While the bright floral displays of the growing season tend to be the focus of most meadow visitors, winter is also a time of unique visual interest. True, the color range narrows to dun, rust, silver, brown, and black, but the subtle interplay of those colors with the textures of fine grasses, stark stems, and sculptural seed heads give winter meadows a wild beauty all their own.
In fact, aside from the ecological value of leaving a meadow unmown through the winter, the aesthetics of the winter meadow are one of the other main reasons we encourage clients to leave their meadows standing through early spring.
Many plants provide winter interest in the meadow but one of the best groups of plants for the dormant season are the mints, or plants in the family Lamiaceae. Many native members of this family exist and during the growing season they are prized for their high pollinator value and deer resistance. In winter they offer some of the most robust architectural seed heads in the landscape.
Spotted Horsemint (Monarda punctata) and the closely related Lemon Beebalm (Monarda citriodora) are short-lived plants—being biennials and annuals respectively—but their effect in the landscape lasts well into the winter. Both bear towers of stacked disc-like seed heads that stand out, pagoda-like, in the winter meadow.
Their close relative, the perennial Wild Bergamot (Monarda fistulosa) also offers excellent winter interest. The flat, rounded clusters of seed heads offer an organized, architectural look to soft masses of winter grasses.

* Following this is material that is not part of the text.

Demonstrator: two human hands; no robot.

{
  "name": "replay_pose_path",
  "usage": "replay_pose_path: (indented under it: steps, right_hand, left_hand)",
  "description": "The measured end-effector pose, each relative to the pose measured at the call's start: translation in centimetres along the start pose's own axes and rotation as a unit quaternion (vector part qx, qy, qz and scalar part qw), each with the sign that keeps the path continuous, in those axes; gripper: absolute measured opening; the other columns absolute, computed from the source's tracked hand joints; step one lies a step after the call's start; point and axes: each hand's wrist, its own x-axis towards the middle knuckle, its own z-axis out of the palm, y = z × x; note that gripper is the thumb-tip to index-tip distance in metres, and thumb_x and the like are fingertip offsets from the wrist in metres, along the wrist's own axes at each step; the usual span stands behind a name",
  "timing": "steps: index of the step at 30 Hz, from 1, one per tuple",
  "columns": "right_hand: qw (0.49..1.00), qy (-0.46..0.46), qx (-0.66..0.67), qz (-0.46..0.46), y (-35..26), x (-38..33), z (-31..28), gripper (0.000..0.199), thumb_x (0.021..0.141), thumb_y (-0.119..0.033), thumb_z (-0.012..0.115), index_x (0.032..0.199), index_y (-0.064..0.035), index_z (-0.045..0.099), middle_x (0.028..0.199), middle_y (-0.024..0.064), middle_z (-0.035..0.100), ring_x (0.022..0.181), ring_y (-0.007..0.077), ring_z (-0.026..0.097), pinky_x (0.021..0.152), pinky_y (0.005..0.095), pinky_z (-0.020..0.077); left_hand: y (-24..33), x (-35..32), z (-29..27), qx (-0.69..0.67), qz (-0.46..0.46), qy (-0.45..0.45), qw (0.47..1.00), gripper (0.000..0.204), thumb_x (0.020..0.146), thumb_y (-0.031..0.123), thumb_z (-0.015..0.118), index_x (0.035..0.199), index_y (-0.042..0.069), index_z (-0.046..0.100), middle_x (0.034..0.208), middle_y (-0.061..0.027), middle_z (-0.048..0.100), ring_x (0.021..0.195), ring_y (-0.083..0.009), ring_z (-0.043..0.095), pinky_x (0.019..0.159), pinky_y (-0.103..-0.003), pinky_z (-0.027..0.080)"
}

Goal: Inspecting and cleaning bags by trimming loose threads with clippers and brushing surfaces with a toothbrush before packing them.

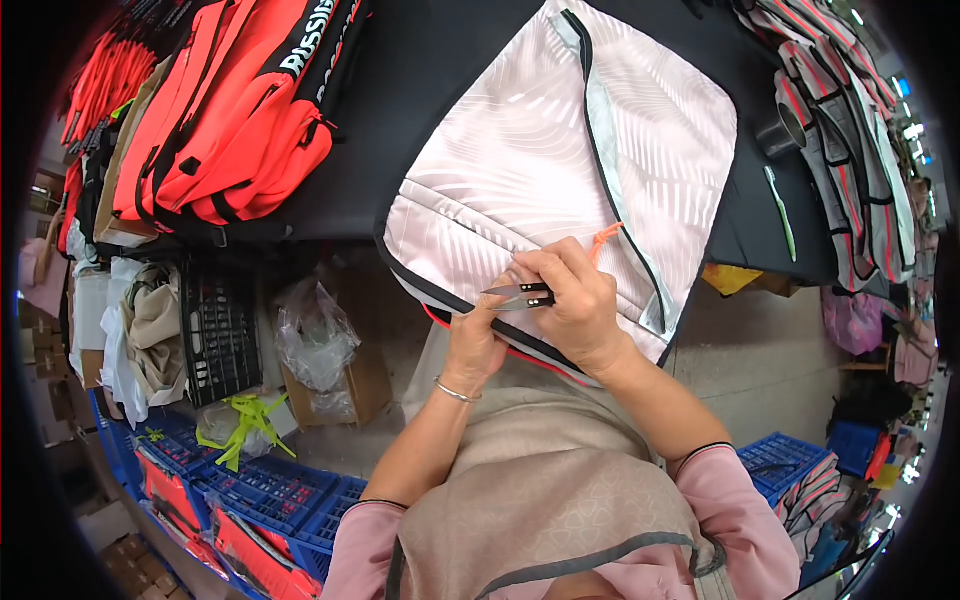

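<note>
Dark worktable [440, 60] carries a pale patterned backpack [520, 160] overhanging its near edge. At that overhanging edge, the right hand [575, 300] clenches small thread snips [518, 294], and the left hand [472, 340] pinches the backpack's dark-piped rim just below them.

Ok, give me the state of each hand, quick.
Left hand: closed on the lower edge of the pale backpack.
Right hand: closed, holding thread snips.

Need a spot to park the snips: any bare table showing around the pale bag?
Bare black table lies between the red bags and the pale bag, and a narrower strip runs right of it, by the green toothbrush. The left end and the far right are piled. The right hand holds the snips.
</note>
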Motion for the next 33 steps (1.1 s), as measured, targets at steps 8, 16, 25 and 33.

Aside from aesthetics, all the Monarda species mentioned here (as well as other members of the genus) provide important winter habitat. Their hollow stems are utilized by native stem nesting bees as winter refuge for their eggs and larvae, supporting pollinators even when dormant.

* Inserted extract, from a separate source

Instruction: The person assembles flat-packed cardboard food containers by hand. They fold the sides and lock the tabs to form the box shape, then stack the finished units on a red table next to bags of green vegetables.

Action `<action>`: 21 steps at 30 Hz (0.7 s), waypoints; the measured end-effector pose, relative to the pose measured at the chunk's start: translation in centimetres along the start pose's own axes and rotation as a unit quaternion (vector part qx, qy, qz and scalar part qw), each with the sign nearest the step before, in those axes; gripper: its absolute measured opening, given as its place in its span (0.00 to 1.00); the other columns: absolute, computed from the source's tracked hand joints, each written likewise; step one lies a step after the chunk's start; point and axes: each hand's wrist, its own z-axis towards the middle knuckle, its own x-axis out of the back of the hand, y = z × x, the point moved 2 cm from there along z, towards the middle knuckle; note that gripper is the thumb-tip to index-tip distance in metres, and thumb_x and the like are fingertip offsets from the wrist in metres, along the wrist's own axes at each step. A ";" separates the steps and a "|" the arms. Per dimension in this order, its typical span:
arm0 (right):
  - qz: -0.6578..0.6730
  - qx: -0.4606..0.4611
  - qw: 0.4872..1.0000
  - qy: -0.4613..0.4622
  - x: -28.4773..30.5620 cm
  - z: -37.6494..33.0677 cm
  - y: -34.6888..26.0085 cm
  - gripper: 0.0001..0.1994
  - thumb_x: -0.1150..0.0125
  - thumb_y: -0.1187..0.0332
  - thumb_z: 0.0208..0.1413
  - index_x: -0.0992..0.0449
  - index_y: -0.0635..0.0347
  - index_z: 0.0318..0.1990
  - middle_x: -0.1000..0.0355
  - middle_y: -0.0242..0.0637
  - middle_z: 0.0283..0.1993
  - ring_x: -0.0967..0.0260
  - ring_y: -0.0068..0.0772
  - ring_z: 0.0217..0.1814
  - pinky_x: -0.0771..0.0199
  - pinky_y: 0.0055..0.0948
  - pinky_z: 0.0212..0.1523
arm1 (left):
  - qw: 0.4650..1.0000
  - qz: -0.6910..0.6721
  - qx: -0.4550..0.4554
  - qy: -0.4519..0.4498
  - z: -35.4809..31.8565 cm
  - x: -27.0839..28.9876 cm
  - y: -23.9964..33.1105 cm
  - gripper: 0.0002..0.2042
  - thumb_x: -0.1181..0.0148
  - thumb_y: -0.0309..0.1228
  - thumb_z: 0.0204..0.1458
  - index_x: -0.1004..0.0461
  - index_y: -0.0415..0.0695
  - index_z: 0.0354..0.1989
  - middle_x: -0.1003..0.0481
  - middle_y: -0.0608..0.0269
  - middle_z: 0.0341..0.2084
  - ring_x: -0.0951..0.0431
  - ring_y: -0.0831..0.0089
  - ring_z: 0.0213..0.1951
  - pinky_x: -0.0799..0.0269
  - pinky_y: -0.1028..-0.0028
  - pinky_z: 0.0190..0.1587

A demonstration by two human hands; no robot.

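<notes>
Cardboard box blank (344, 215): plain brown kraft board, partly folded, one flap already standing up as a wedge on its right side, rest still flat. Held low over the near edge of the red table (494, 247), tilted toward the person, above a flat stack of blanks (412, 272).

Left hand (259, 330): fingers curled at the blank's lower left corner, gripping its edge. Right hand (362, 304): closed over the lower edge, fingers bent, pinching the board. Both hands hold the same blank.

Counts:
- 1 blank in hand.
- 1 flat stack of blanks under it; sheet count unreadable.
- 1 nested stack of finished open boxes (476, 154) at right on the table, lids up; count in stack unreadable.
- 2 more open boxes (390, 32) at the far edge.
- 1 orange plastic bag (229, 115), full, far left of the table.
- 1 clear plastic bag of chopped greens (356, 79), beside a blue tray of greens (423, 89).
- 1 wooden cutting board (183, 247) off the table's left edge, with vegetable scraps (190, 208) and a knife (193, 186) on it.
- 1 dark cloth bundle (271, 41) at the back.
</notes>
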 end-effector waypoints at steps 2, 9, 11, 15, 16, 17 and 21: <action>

Similarly, the Mountain-mints (Pycnanthemum sp.) bear their umbel-like seed heads through the winter. Close-up, they offer fractal-like intricacy, but in masses they too provide form to the shapeless mass of winter, especially when graced with snow.
While their aesthetic interest is striking, these dormant seed heads also bear abundant seeds and provide valuable winter forage for seed-eating cold-weather birds like Goldfinches, Sparrows, and Juncos.
In short, when planning a meadow, consider the value of winter interest. And when considering winter interest in meadows it’s tough to beat the mints for adding structure to your winter meadow landscape.